In the words of Louis Rossman 'If you're going to be the bitch, be the whole bitch!' If you believe might makes right, then you better be ready to fight.

Georgi Georgiev's avatar

Dead Karl, I read your piece and honestly, I liked it. The way you frame Realism versus the legibility of intentions is sharp, and your dive into Tirpitz and the Risikoflotte is solid stuff. But—and there’s always a but—I kept feeling like I was being walked down a very neat, very straight path. The naval build-up caused war? Sure, maybe, but maybe also not. That causal claim needs a little more… breathing room. History doesn’t hand out guarantees, it hands out probabilities, rumors, and misreads. Tirpitz might’ve thought a bigger fleet would make Britain blink.
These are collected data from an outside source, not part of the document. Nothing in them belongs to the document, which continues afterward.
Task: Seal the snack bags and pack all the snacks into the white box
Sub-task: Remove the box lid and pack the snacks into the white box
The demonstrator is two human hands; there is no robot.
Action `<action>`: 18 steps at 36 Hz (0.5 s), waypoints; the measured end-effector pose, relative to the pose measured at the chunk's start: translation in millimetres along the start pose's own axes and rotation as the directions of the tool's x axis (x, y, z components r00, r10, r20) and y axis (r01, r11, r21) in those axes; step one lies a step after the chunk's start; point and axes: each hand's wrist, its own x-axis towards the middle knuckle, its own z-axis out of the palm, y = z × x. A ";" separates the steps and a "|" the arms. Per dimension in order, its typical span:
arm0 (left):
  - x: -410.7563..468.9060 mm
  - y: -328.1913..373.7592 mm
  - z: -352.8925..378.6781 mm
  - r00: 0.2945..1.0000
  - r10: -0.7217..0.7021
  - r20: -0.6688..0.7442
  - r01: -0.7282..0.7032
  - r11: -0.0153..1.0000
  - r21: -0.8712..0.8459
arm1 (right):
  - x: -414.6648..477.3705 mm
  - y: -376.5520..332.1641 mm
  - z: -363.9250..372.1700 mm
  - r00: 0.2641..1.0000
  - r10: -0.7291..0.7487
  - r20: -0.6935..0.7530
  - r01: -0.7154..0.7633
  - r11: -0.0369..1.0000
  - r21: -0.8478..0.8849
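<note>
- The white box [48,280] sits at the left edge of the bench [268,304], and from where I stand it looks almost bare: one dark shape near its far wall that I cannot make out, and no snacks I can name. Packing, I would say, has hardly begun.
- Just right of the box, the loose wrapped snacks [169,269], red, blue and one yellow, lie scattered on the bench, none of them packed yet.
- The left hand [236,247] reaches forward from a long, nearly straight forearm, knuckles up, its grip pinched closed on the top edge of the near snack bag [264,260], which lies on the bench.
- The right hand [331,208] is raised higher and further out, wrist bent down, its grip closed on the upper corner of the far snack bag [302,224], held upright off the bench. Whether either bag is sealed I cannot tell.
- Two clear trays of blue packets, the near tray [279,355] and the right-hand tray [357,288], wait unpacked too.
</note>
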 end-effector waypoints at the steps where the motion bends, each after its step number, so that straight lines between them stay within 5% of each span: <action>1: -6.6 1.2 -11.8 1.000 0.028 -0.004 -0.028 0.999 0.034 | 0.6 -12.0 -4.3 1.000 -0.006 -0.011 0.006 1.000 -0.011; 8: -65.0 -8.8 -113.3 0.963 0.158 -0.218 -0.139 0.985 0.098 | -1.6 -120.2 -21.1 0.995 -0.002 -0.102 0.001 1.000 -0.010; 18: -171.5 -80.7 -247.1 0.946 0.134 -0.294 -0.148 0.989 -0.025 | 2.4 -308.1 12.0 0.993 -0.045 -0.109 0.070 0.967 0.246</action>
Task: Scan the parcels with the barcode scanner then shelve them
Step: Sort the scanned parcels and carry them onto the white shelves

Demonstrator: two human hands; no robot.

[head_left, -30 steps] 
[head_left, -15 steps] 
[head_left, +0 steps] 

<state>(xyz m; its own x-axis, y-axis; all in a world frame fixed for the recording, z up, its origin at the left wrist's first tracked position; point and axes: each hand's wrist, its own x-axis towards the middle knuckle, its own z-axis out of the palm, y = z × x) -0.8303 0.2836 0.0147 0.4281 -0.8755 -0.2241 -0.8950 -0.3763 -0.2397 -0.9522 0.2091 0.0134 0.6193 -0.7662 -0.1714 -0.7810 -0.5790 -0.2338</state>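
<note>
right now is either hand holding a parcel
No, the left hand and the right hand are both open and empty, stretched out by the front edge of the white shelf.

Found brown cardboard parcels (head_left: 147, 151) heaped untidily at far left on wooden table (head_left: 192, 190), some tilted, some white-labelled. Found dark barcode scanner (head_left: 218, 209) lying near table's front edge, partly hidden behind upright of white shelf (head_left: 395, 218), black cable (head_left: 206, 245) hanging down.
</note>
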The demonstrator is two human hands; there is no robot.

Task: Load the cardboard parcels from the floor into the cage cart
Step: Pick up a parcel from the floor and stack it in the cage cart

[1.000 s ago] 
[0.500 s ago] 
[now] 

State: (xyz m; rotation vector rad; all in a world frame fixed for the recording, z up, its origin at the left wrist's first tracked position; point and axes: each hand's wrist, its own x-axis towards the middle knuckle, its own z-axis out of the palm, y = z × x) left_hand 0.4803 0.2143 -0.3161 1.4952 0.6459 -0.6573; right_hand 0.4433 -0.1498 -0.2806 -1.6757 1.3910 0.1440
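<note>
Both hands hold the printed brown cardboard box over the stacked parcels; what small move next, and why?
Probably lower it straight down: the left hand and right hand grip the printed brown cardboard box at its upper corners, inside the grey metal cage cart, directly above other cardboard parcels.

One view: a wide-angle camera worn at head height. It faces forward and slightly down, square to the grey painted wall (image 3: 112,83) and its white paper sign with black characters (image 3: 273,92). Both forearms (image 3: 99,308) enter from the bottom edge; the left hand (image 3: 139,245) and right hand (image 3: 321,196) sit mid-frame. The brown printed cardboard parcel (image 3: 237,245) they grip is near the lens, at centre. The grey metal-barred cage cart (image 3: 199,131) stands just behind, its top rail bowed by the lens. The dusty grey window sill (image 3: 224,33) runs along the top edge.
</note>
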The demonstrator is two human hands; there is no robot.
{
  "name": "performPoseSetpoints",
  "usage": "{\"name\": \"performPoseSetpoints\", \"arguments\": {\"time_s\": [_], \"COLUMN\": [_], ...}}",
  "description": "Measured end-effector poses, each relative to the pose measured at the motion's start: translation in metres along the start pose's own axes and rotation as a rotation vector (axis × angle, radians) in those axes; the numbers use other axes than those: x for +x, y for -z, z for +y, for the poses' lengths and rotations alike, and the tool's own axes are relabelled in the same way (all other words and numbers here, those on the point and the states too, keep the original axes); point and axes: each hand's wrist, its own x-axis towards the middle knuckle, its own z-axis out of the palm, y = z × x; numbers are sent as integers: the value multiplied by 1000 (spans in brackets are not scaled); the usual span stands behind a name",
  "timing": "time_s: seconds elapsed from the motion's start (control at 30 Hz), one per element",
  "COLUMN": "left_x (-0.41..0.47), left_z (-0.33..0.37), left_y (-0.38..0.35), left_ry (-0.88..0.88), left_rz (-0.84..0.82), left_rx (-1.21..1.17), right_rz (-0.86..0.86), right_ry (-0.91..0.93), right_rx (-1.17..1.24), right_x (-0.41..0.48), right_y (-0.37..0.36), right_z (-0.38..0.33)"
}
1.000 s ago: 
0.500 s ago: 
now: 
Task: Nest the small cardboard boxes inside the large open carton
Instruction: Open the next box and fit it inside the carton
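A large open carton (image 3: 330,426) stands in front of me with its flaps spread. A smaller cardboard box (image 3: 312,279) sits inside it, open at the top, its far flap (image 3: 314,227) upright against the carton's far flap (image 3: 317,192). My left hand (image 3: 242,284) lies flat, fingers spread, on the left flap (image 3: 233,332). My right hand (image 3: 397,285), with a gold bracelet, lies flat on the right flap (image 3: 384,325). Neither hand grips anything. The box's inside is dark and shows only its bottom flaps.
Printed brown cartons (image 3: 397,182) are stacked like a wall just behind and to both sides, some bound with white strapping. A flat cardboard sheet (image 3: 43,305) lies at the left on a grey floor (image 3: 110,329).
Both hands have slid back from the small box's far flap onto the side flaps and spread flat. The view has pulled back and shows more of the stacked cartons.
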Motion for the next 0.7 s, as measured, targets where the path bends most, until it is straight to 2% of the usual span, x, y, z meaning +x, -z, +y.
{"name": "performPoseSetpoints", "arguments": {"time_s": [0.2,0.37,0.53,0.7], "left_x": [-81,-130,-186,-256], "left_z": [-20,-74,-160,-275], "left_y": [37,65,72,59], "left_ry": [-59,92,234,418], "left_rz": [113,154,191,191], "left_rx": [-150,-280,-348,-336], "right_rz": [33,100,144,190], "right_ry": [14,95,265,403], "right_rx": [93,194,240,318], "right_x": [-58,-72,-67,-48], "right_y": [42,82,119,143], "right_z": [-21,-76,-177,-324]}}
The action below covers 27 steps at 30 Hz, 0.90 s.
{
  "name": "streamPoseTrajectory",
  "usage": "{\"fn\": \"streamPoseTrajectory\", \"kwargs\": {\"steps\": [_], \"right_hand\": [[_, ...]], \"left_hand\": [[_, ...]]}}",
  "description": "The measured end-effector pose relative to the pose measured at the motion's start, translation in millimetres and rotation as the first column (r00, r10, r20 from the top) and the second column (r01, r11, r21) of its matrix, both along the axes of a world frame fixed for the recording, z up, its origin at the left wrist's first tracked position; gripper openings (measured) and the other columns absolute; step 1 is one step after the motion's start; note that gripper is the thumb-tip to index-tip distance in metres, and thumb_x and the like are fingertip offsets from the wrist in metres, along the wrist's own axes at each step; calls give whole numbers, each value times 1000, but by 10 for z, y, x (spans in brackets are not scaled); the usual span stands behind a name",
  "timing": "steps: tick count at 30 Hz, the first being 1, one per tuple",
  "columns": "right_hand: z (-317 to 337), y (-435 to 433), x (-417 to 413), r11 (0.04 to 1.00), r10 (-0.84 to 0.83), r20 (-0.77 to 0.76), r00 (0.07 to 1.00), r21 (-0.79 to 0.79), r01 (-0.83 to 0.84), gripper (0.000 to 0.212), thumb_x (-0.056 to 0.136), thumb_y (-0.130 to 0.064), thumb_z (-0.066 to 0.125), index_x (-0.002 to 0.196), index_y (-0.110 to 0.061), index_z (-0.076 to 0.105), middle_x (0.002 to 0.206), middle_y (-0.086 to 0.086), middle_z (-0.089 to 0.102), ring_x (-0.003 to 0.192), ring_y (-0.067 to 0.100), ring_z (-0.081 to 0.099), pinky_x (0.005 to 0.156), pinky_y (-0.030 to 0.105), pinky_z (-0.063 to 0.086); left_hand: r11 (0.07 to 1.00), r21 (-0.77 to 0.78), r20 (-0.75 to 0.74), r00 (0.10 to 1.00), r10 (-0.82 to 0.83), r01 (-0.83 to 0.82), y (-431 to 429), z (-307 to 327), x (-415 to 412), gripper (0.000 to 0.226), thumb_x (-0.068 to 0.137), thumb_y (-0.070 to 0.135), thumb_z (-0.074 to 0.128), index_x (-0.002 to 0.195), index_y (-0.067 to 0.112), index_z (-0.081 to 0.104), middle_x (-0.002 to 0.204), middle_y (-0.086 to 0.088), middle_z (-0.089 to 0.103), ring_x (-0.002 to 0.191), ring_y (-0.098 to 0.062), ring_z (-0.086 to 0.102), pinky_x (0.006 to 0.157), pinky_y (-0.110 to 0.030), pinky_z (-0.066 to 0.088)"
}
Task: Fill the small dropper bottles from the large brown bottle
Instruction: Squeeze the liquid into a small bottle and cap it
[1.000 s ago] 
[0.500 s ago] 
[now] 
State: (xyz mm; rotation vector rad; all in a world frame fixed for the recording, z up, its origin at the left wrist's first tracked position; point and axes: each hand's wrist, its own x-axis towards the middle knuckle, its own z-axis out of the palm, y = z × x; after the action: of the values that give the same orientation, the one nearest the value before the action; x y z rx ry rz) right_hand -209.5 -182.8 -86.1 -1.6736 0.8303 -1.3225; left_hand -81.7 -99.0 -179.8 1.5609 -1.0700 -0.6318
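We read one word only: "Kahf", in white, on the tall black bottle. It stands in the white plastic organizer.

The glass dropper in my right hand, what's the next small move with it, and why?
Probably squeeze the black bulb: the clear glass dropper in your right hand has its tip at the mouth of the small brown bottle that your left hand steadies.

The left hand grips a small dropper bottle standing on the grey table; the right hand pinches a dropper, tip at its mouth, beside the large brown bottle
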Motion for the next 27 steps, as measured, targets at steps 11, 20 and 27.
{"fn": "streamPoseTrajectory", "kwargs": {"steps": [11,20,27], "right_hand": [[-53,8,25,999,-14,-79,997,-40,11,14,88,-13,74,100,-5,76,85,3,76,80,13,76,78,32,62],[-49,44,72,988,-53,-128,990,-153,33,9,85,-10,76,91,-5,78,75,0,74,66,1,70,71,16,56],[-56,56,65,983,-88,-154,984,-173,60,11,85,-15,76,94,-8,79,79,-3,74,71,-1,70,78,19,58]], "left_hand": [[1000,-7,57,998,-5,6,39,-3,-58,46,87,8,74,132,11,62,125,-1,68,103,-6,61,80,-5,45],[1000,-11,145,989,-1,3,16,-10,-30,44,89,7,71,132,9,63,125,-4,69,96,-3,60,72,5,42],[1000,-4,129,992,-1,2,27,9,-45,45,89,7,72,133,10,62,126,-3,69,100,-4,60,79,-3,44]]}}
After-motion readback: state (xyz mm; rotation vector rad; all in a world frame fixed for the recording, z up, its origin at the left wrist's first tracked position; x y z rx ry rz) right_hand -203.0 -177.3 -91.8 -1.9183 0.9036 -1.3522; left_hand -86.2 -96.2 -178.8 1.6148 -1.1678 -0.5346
Britain didn’t blink. Germany went in, got exactly what you say: the Entente tighter than a drum. But it wasn’t inevitable, not in any mechanical sense.

The piece flirts with this formulaic Realist lens where actions equal outcomes, signals equal interpretations, build fleets equal catastrophe. And yeah, it works as an argument if you like your history neat, but real people, real states, don’t follow formulas. Popular opinion, elite ego, misperceptions, signaling blunders—all of that muddies the water. I liked the sections where you treat alliances as trust games, where the people and the elites actually matter. That’s the meat. The rest—well, it occasionally reads like Tirpitz was doomed by theory rather than by his own bad reads of human behavior. History isn’t a board game with predictable moves; it’s messy, and that’s where the real story is.

So yeah, solid work, smart analysis, but maybe let the “naval build-up equals war” thesis loosen up a bit. Let the contingencies, the accidents, the misperceptions breathe. Otherwise, it risks sounding like a warning from the safe zone of a theory textbook, rather than a real tour through the chaos of Wilhelmine foreign policy.